Hace unos días, platicando sobre la grave erosión del tejido social causada por décadas de abandono gubernamental, migración de padres de familia y explotación de mujeres maquiladoras del norte del país, una amiga me daba a entender que no podía hacerse ya nada con las generaciones perdidas en la delincuencia organizada sino abatirlas.
Más tarde me enteré sobre un ex pistolero de Los Templarios que había decidido cambiar de bando uniéndose a las autodefensas michoacanas, decisión que dicho pistolero explicó como debida a la transformación de los capos de la droga, quienes de beneficiarios del pueblo habían devenido en sus verdugos.
¿No es posible crear las condiciones para que más jóvenes cambien de bando? (no necesariamente a las autodefensas). Podría parecernos entonces un asunto de incentivos. A fin de tomar decisiones correctas, habría que optar entre entender a la sociedad y al individuo desde el enfoque de un determinismo extremo o vislumbrar la posibilidad de su transformación.

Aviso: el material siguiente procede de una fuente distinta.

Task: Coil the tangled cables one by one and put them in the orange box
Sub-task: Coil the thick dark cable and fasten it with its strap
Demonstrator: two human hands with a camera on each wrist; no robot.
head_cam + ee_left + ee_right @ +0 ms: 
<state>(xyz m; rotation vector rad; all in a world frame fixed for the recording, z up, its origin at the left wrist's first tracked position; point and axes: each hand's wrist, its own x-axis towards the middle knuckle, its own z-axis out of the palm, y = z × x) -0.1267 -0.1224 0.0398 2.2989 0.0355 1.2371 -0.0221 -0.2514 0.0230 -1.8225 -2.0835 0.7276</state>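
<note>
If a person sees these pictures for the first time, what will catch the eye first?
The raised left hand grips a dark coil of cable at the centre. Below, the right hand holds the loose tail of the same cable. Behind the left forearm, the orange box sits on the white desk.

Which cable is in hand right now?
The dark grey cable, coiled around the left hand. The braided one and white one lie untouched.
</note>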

Antonio Ariño[1] recuerda una importante crítica realizada a la sociología estructuralista: el determinismo supone que sociedad y cultura mantienen relaciones tan estrechas entre sí, que cada una de ellas puede explicarse en términos de la otra. Si como pensaba Freud infancia es destino, no hay nada que pueda hacerse por las generaciones perdidas y el eufemismo “abatir” inaugurado en México por Calderón sería la única salida posible.
Sin embargo, la cultura no sólo refleja su contexto, también lo organiza, lo trasciende y lo transforma[2]. La idea de determinismo cultural impediría captar la multiplicidad de relaciones entre cultura y sociedad o explicar el cambio social o individual. Así, hay otra forma de entender la anomia, la enfermedad de una parte de nuestra sociedad y de tratarla porque más allá del determinismo es posible la transformación de las estructuras que empujan a los individuos a la violencia. ¿De dónde surge la anomia?
La concepción de que la sociedad es un todo orgánico y de que sus diferentes subsistemas o partes funcionan para mantener la entidad mayor en la que están inmersos, inaugura el modo funcionalista de pensar. Prácticas que eran consideradas irracionales (como la vagancia, o en nuestro caso, la delincuencia) se hacen entendibles cuando se capta el sentido que les brinda el estar inscritas en el todo. Para que la sociedad esté sana es menester que se cumpla con ciertos requisitos.
Puede que Durkheim, quien inició en gran medida el modelo funcionalista, considerara que el fenómeno de la delincuencia se debía al tránsito hacia la modernidad: la cohesión social basada en la igualdad de creencias y sentimientos tenía que ser sustituida por la interdependencia y cooperación. Lo que estaría haciendo falta en la sociedad, razón por la cual se estaría presentando el fenómeno de la “sicarización”, sería la institucionalización de valores comunes que pudieran orientar la actuación social de estos jóvenes.
Por su parte, Robert Merton explicaba la conducta desviada como una reacción a desequilibrios sociales. Cuando una sociedad falla en brindar los medios para el éxito social (y no tan lejos como el éxito, para la supervivencia misma), los individuos tienden a equilibrar dicha discrepancia o bien violando las normas o bien retirándose en mayor o menor grado de las metas sociales. En todo caso, los individuos responden a las estructuras y no son sino sus síntomas.
La primera limitante de este tipo de explicaciones es que dejan fuera las decisiones de quienes participan en tales fenómenos. A pesar de que Parsons intentó integrar la voluntad en su esquema teórico, dichas teorías no son claras al responder por qué algunos jóvenes optan por la delincuencia mientras que otros no lo hacen. Pero como no nos es posible volver a la idea inocente del libre arbitrio porque nunca fue capaz de dar cuenta de la realidad social, una explicación integral tendría que considerar el espacio simbólico en el que se mueven los jóvenes que optan por la delincuencia, desde donde adquieren una identidad que posiblemente les había sido negada en otros ámbitos.
Por tal razón, el cambio del ex pistolero debe interesarnos: más allá de la guerra inaugurada por la anterior administración, es posible enriquecer las alternativas de este nuevo gobierno para que no sólo prevenga la delincuencia mediante el gasto en becas y en horizontes deseables para los jóvenes (cosa que está muy bien que haga y que festejo porque su enfoque es progresista), sino en un futuro negociado para aquellos que perteneciendo al crimen opten por cambiar de bando.
[1] Ariño Villaroya, Antonio “Sociología de la Cultura” En Giner: Teoría Sociológica Moderna, España, Editorial Ariel, 2003, pp. 295-333.